[Assignment]: Since the copy must hold text only, transcribe the data below exactly and omit the images.

[Data block]:

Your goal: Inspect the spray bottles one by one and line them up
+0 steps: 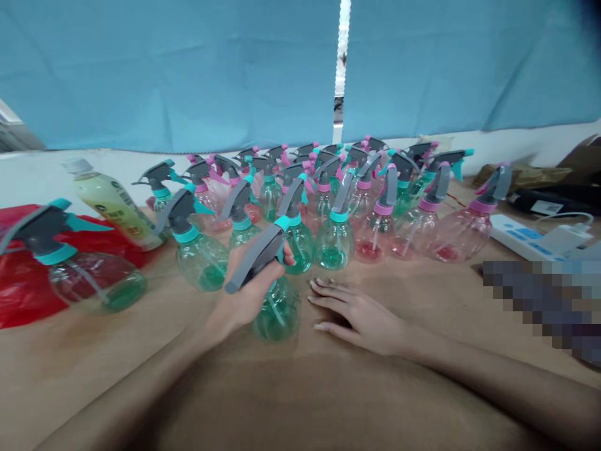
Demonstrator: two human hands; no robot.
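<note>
The left hand (251, 294) curls snugly round an upright, clear-green plastic spray bottle's (278, 319) neck; the right hand (360, 314), loosely spread, lies empty just beside.

I grip a green spray bottle (277, 316) round its neck with my left hand (248, 285), while my right hand (359, 313) lies palm down on the tabletop (263, 401) just beside it. Beyond my hands: green and pink spray bottles (335, 247), crowded close together. Red plastic bag (28, 300) and white-capped bottle (113, 203) at left, white power strip (514, 236) at right.
</note>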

[Expected output]:
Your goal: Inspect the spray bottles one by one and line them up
+0 steps: 
Demonstrator: two human hands; no robot.
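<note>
The left hand (251, 294) curls snugly round an upright, clear-green plastic spray bottle's (278, 319) neck; the right hand (360, 314), loosely spread, lies empty just beside.

I grip a green spray bottle (277, 316) round its neck with my left hand (248, 285), while my right hand (359, 313) lies palm down on the tabletop (263, 401) just beside it. Beyond my hands: green and pink spray bottles (335, 247), crowded close together. Red plastic bag (28, 300) and white-capped bottle (113, 203) at left, white power strip (514, 236) at right.
</note>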

No further output is needed.